The Danville-Pittsylvania County Regional Industrial Facilities Authority voted Monday to purchase 290 acres comprising the former Oak Hill Plantation for nearly one-point-nine million dollars.

 Pittsylvania County Economic Development Director Matt Rowe says even though the land is adjacent to the Southern Virginia Megasite at Berry Hill, they do NOT plan to develop it with industrial uses nor to include it in the Megasite.

 Instead, Rowe says they’re working with the Hairston family to determine the property’s future. “We will be putting together some form of a concept plan to determine its use with input from family members and other key stakeholders,” Rowe said. “ Obviously, our number one priority will be protecting, conserving, and enhancing historical features.  This is extremely important to RIFA.”

 The former Oak Hill plantation in Pittsylvania County has more than 100 graves, mostly unmarked, where many enslaved people and sharecroppers are buried. It’s the only piece of property south of Berry Hill Road and north of the Dan River that is not part of the Mega Park.

 Rowe says owning the property will also help RIFA enhance the Route 311 corridor which serves the Megasite. It will also give RIFA more control over what will open adjacent to the park.

 Earlier this year, the Commonwealth’s Board of Historic Resources this weekend added ten sites to the list—including Oak Hill. The Federal plantation house was built in 1823 by Samuel Hairston near the Dan River in in the Berry Hill area, not far from the North Carolina line. Oak Hill was gutted by arsonists in 1988 and was taken off of the list. Findings made by archaeologists in the past few years have restored it.

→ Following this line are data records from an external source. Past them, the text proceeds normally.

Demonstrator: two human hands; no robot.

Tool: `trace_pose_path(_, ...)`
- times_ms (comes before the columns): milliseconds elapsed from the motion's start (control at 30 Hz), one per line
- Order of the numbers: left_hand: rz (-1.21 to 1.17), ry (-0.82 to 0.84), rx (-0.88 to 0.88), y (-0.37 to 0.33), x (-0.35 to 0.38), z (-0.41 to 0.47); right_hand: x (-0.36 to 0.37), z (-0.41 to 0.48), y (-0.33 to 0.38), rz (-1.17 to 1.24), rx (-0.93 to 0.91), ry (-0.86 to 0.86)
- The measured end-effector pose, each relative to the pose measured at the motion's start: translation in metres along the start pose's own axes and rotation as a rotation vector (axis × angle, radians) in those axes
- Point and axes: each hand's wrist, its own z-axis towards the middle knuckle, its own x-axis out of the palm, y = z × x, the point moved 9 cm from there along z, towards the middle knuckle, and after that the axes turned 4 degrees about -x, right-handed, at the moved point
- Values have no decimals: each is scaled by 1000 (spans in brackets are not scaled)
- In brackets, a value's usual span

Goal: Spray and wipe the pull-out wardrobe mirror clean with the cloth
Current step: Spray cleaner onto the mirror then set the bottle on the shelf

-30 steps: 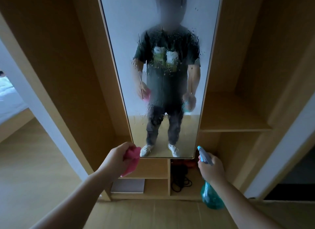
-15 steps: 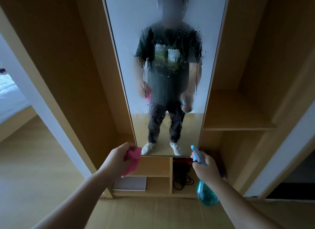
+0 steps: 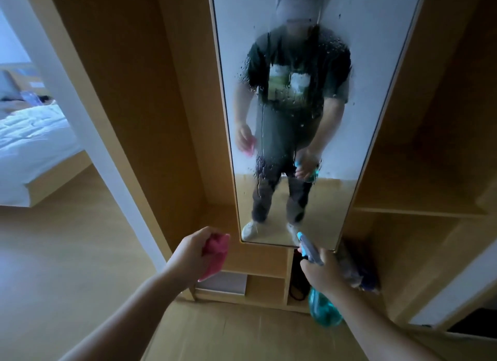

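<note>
Left grip (image 3: 192,253) is bunched tight round the pink cloth (image 3: 215,254), held low near the mirror's bottom left corner, not touching the glass. Right grip (image 3: 321,273) is wrapped on the teal spray bottle (image 3: 322,305), nozzle pointing up at the mirror (image 3: 349,32). The mirror stands upright between the wardrobe (image 3: 129,92) panels, its middle covered in droplets and runs, with shelves (image 3: 269,285) below

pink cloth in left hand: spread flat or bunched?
Bunched. The pink cloth is crumpled into a wad in the left hand's closed grip, one end hanging below the fist, off the mirror.
</note>
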Motion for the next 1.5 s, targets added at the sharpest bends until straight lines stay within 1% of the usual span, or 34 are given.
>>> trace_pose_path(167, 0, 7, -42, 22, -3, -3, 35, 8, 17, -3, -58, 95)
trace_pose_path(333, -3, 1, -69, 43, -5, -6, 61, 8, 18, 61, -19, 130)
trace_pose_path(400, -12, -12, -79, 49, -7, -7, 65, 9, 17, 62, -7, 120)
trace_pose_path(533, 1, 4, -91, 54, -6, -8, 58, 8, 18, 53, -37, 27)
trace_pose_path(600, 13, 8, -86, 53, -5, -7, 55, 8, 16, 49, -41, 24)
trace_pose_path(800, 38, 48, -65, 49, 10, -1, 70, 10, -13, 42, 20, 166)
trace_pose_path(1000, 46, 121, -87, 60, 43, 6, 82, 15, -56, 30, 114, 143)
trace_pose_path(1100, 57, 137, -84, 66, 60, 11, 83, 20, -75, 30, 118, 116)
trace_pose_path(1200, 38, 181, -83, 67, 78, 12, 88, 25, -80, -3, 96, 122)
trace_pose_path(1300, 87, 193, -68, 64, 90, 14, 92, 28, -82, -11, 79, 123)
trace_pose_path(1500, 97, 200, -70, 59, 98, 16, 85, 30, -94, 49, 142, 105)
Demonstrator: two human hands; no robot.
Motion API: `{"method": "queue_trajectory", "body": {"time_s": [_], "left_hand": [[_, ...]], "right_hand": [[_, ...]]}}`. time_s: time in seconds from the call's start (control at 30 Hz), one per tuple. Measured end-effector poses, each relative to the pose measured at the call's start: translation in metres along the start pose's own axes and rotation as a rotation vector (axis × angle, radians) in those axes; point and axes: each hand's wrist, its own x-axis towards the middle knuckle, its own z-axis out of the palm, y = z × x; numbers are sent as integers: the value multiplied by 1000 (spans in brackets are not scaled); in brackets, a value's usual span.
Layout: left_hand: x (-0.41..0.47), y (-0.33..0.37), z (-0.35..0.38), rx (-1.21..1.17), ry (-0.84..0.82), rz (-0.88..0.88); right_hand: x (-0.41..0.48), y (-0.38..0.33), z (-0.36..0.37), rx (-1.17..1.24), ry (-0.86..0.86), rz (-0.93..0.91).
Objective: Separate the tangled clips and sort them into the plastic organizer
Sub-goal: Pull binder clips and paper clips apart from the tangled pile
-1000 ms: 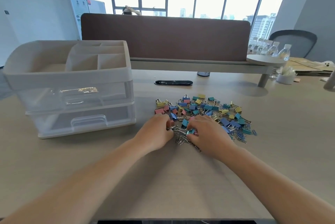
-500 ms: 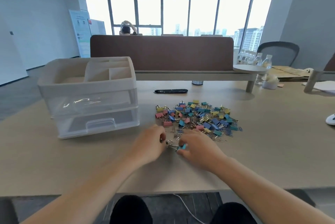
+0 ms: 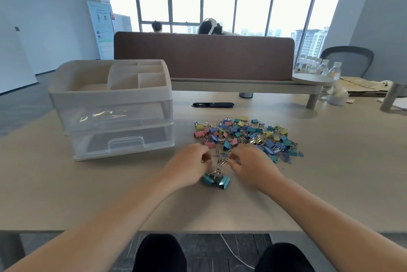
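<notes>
At the near edge of the clip pile, two hands curl over loose paper clips.

On the pale table the left hand and the right hand sit close together. Their fingers are curled in toward each other over a small scatter of silver paper clips, and blur hides whether either hand actually pinches one. Nearer the body, between the two wrists, two teal binder clips lie touching each other with their wire handles raised, just beside the heel of the left hand. Beyond the fingers spreads the pile of binder clips in pink, yellow, blue and teal, with blue paper clips at its right fringe. Left of the pile stands the plastic organizer, with two clear drawers pushed in and open compartments on top. Farther back are a black oblong object and a brown desk divider.
</notes>
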Motion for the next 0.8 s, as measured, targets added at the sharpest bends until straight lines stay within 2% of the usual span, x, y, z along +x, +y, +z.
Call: {"method": "queue_trajectory", "body": {"time_s": [0.23,0.53,0.8], "left_hand": [[46,-7,5,19,-18,0],[68,-21,16,50,-35,-16],[64,-20,20,64,-36,-15]], "right_hand": [[48,13,8,-123,1,34],[81,21,16,-231,-83,15],[87,23,19,16,-29,48]]}}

 According to researchers, Oak Hill “provides a rare opportunity to study the lives of enslaved and free individuals who lived and worked on the property, as well as the rise and decline of the planter class from the 18th and 19th centuries.” The entire property encompasses nearly 300 acres.

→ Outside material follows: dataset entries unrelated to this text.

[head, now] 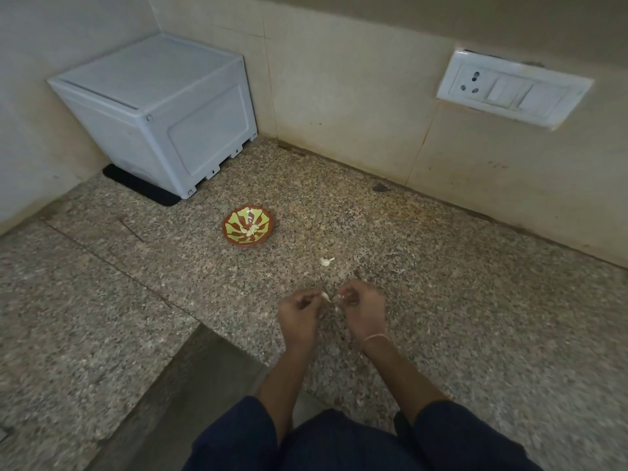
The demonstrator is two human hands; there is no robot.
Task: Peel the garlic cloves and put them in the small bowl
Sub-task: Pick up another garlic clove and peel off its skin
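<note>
A small red and yellow patterned bowl [248, 226] sits on the speckled granite counter [441, 283], with a few pale peeled cloves [251, 230] inside. My left hand [299, 312] pinches a white garlic clove [325, 296] at its fingertips. My right hand [364, 309] is close beside it, fingers curled, pinching a small pale bit that looks like skin [341, 296]. Another garlic piece [326, 261] lies on the counter between my hands and the bowl.
A white plastic box [159, 110] on a black mat stands in the back left corner. A tiled wall with a white socket and switch plate [513, 88] runs along the back. The counter edge drops away at the lower left.
</note>
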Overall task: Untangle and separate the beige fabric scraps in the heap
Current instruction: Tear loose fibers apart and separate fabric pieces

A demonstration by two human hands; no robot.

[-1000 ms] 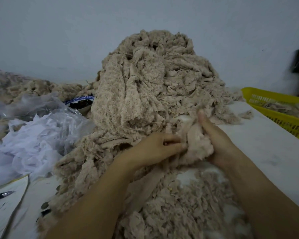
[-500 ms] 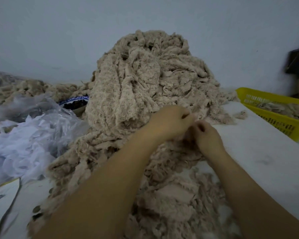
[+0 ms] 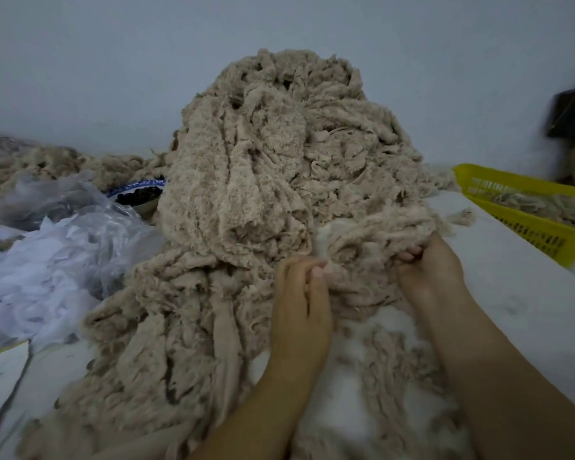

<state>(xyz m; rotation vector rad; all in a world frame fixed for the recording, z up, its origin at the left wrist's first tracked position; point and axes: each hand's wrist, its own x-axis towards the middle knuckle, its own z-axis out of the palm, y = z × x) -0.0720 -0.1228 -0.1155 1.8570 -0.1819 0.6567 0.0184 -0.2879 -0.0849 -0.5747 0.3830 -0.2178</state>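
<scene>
- The heap (image 3: 273, 154) of beige fabric scraps is piled high at the middle of the white table (image 3: 512, 293), against the wall, and its skirt spills toward the viewer.
- A tangled bundle of scraps (image 3: 372, 234) is held at the heap's right front foot, between the two hands.
- The left hand (image 3: 301, 293) is curled, and a small end of the bundle is pinched at its fingertips.
- The right hand (image 3: 432, 270) is closed round the bundle's other end, with fingers tucked into the fabric.
- The bundle's long axis runs roughly across the view, from left hand to right hand, rising slightly toward the right; its far side merges into the heap.
- Flat strips (image 3: 226, 333) in the skirt lie lengthwise from the heap toward the viewer.
- The pull would best be made along the bundle's length, hands drawn apart gently, so that knots are loosened rather than tightened.
- A firm hold at one end and a lighter, travelling pinch at the other would probably let single scraps be fed out.
- Freed pieces are presumably meant for the yellow basket (image 3: 525, 224) at the right, where similar scraps lie.
</scene>
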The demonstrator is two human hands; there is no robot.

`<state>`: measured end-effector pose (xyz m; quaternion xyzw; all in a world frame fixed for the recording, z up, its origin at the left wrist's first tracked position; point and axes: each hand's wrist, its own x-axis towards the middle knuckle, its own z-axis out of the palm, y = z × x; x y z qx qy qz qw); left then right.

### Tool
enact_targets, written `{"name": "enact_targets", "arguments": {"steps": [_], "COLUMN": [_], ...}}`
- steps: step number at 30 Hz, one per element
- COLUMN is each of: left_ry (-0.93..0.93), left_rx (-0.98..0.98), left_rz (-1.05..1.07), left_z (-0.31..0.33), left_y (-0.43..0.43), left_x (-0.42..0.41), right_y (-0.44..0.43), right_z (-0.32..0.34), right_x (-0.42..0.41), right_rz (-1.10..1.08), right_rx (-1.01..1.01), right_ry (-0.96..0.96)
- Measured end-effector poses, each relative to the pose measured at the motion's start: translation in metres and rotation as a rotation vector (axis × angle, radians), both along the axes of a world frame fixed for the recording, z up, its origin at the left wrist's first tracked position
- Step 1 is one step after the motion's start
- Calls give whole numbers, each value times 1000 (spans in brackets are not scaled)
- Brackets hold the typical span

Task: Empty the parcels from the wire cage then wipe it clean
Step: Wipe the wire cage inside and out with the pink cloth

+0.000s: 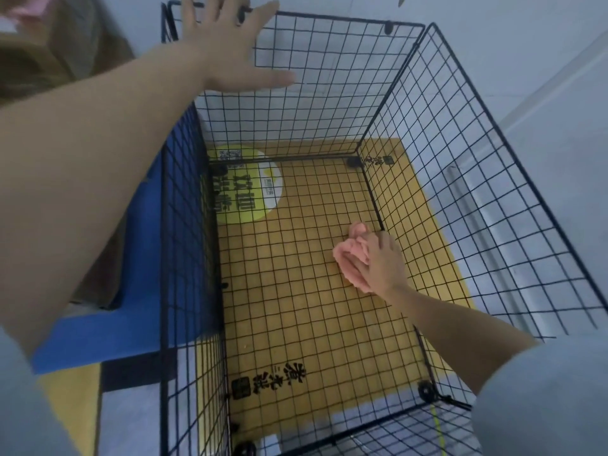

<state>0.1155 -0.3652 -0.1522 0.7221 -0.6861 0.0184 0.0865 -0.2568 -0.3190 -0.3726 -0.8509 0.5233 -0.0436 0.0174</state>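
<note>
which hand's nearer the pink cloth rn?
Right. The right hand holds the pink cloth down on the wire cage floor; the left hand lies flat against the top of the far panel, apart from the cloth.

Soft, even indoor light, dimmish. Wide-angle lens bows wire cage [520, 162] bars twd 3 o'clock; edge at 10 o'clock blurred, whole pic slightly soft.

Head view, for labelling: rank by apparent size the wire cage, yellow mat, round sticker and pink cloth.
wire cage
yellow mat
round sticker
pink cloth: bunched under the right hand, so last two unsure
</note>
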Motion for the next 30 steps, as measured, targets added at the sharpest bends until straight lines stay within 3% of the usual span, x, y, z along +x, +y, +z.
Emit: {"name": "enact_targets", "arguments": {"steps": [3, 7, 10, 12, 21, 27, 30], "left_ry": [-3, -36, -74, -94, 37, 99, 120], "left_rx": [21, 68, 62, 54, 152, 191, 215], "left_rz": [-2, 7, 16, 9, -53, -215, -310], "left_z": [0, 3, 7, 6, 10, 20, 25], "left_y": [2, 5, 9, 12, 40, 84, 113], "left_x": [1, -3, -6, -7, -39, -79, -103], "right_y": [10, 46, 91, 114, 128, 125, 115], "right_z": [11, 18, 12, 1, -16, -10, -11], "right_x": [17, 66, 108, 123, 131, 129, 123], "right_rz": [127, 574, 808, 916, 985, 1037, 1045], "right_rx": [-25, 16, 145, 220, 228, 158, 197], "right_ry": [-33, -129, -263, -256, -139, -154, -61]}}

 In October, developers signed an agreement with a company that will move over a hundred graves at another parcel already in the Berry Hill Megapark site. RIFA will spend up to 353-thousand dollars to move graves on Lot Three of the park.

 RIFA and New York-based WSP have worked with the family descendants the past several months to reach an agreement on relocation. Rowe says this will make it easier for the family to visit the remains after the megapark lands clients.

 The Hairston II Cemetery has 17 graves. The Adams-Wilson Cemetery has at least 119 and possibly 170.

 They plan to remove the remains and put them in archival boxes for reburial. A backhoe with a smooth bucket will remove the topsoil from each grave. The graves will then be mapped using GPS technology, flagged, and covered with plastic sheeting. WSP will deliver the remains to Fisher and Watkins Funeral Home for reburial on nearby land.